EXERCISE
State how many lines in the listing below hold the string "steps"; nothing else is wanted.

■ ■ ■ ■ ■

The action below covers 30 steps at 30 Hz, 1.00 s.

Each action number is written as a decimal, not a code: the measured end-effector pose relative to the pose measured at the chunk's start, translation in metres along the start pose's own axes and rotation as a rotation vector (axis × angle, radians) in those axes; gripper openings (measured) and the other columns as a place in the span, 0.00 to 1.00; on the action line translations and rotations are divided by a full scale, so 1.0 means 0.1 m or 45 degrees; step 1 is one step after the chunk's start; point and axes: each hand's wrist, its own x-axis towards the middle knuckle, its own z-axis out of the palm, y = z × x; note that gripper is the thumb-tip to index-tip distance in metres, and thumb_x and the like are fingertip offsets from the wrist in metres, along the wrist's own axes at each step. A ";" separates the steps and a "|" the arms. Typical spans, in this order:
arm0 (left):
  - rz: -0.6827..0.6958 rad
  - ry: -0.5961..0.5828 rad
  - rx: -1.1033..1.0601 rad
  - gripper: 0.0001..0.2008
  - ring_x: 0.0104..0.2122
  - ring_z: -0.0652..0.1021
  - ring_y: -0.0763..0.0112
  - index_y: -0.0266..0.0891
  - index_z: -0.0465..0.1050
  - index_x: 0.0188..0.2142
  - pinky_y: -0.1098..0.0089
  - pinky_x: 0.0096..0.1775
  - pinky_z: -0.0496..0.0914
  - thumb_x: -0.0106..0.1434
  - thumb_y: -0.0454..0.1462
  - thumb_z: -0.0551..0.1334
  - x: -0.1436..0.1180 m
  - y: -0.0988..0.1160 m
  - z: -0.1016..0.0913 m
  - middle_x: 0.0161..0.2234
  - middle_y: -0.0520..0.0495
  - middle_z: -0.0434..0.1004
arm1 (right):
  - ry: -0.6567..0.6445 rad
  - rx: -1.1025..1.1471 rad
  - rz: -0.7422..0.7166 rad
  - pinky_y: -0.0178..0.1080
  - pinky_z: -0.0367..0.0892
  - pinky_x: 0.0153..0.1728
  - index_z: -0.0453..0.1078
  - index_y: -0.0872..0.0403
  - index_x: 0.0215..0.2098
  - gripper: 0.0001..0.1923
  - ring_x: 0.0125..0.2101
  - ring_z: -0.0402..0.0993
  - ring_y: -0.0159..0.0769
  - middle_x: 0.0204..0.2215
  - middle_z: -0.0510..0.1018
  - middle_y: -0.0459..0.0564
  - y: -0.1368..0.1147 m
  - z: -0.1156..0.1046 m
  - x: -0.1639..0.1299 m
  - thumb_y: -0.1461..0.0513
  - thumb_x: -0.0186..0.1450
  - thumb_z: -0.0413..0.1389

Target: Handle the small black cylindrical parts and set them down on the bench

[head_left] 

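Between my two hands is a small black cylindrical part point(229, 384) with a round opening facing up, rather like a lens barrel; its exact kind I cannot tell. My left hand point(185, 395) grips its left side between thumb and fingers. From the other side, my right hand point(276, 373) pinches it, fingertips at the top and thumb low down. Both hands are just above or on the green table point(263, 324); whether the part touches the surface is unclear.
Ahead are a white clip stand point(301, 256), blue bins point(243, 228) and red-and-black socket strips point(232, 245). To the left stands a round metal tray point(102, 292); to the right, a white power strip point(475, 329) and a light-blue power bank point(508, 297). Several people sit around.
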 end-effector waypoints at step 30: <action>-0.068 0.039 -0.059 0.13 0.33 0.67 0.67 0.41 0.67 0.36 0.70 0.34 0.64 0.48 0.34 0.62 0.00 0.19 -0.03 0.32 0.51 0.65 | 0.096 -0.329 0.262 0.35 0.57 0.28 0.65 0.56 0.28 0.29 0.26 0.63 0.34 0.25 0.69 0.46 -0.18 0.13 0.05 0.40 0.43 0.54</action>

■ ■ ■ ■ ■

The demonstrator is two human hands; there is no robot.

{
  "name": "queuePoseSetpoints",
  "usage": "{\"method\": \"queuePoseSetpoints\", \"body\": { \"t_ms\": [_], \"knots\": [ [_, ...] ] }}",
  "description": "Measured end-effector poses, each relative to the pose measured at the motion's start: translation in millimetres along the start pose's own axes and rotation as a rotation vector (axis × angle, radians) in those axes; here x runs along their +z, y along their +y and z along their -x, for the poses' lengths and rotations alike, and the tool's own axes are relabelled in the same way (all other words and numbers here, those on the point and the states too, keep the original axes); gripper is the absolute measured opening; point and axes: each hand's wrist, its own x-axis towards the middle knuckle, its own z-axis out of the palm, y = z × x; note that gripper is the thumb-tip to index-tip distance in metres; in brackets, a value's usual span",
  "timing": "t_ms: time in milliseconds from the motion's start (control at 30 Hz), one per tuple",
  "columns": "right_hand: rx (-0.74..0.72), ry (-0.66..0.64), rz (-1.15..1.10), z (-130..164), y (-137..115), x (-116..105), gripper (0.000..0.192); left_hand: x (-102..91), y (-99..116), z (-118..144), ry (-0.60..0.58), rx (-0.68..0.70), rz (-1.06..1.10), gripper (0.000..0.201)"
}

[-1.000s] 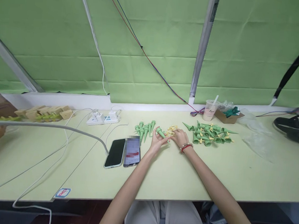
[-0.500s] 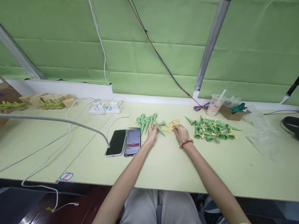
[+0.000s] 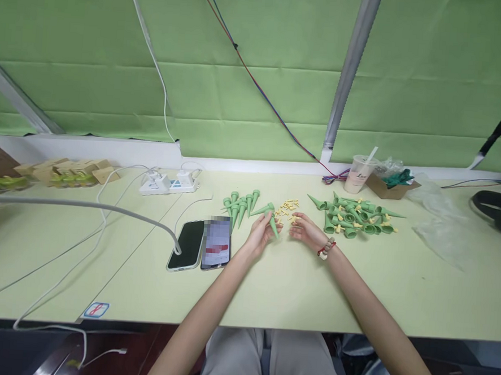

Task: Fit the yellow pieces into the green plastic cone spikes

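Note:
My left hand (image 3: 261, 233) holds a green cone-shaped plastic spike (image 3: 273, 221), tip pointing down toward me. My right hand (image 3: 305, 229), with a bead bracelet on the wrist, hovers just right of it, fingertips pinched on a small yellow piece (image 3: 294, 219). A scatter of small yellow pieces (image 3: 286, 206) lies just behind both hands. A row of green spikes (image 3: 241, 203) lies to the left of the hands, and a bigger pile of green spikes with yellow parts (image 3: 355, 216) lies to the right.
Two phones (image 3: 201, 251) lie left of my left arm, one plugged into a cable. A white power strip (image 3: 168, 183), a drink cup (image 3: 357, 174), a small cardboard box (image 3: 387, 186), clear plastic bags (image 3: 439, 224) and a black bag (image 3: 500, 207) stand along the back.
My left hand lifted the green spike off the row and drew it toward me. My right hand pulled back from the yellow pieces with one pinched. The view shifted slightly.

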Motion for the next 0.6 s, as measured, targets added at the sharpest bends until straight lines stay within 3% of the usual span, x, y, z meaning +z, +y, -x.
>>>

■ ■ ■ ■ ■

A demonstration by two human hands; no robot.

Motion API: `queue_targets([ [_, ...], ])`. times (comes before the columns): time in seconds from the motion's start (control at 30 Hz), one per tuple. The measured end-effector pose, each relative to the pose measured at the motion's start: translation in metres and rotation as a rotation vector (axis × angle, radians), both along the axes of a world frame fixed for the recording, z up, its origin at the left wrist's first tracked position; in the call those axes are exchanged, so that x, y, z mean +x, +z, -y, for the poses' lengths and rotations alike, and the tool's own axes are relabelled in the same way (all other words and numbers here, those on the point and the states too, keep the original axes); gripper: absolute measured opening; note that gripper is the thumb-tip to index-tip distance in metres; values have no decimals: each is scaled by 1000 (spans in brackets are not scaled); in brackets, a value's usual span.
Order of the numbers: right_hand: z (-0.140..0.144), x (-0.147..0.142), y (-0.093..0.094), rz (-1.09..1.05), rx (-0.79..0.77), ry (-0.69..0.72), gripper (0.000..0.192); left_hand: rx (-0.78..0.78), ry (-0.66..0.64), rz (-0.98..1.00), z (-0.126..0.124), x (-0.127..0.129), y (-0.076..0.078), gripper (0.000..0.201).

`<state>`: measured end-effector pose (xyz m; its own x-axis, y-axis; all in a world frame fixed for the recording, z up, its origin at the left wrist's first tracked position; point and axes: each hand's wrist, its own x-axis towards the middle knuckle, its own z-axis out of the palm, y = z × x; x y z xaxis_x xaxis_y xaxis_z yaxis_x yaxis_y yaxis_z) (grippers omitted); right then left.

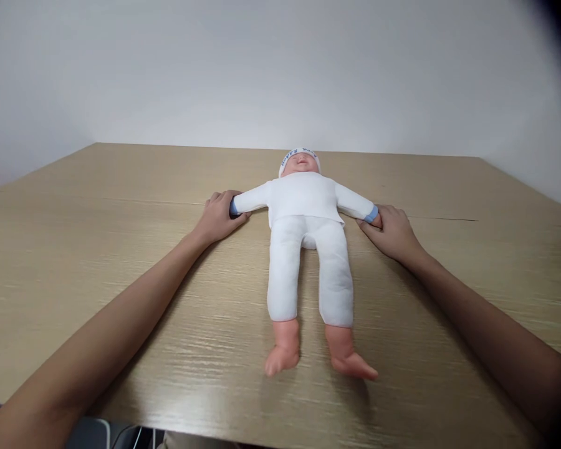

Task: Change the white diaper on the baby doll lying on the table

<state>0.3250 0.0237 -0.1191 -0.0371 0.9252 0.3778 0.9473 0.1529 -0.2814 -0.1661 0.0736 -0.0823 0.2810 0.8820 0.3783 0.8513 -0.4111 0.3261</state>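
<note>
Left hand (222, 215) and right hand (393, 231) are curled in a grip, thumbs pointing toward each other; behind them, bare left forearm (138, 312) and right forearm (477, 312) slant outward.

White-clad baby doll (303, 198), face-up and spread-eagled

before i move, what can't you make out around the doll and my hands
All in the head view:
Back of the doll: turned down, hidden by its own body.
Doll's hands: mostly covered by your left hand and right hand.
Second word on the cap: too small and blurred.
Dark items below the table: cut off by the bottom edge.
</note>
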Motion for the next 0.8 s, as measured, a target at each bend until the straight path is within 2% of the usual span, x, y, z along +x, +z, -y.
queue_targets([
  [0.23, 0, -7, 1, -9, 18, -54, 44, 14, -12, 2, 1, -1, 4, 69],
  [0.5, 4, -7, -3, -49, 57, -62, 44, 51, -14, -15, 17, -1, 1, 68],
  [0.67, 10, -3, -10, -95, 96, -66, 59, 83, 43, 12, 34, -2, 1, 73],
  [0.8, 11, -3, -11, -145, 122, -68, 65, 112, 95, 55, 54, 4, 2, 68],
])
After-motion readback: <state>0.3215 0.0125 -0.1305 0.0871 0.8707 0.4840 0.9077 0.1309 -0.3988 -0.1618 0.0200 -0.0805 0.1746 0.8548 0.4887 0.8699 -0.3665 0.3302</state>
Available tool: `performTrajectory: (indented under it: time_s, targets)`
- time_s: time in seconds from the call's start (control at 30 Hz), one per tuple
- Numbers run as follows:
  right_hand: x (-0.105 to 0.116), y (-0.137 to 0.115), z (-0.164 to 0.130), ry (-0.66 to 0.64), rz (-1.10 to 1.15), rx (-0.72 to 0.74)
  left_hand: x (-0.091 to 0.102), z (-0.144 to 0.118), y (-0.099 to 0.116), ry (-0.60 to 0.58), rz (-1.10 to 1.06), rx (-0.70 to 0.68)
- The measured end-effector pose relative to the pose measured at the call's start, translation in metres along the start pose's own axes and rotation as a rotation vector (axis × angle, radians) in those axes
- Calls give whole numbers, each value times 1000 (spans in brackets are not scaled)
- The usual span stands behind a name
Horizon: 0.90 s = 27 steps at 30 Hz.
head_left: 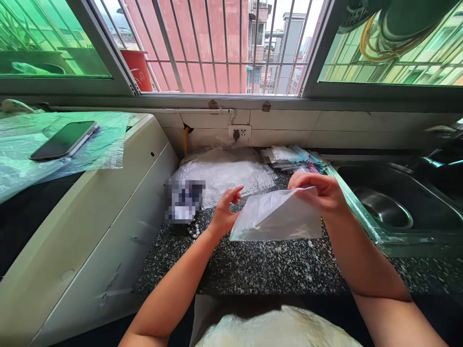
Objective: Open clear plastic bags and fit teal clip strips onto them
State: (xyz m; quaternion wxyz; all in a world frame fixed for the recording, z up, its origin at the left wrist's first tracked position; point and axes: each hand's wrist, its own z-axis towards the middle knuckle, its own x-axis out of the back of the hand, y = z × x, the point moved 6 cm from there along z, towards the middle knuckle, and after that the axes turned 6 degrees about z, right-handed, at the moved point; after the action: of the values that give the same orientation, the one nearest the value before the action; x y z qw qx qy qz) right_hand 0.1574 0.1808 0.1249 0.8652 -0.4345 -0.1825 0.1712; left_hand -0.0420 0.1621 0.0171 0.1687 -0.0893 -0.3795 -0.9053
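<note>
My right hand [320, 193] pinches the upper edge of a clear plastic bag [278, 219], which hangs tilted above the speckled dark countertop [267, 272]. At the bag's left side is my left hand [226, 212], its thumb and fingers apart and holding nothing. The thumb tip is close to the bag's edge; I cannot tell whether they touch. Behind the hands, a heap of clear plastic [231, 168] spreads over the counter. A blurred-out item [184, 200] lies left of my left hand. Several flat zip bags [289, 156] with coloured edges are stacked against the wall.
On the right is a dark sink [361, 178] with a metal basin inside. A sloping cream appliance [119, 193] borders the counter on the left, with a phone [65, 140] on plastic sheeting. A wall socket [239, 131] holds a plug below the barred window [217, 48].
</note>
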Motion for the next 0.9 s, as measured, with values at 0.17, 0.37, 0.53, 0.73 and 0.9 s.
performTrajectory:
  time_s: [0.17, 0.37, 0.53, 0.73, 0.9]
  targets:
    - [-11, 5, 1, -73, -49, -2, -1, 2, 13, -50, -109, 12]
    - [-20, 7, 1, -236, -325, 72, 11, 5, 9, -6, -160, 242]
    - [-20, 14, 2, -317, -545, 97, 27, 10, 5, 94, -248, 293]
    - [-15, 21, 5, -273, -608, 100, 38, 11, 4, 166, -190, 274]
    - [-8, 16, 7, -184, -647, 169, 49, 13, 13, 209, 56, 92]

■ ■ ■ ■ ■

TASK RESPONSE
3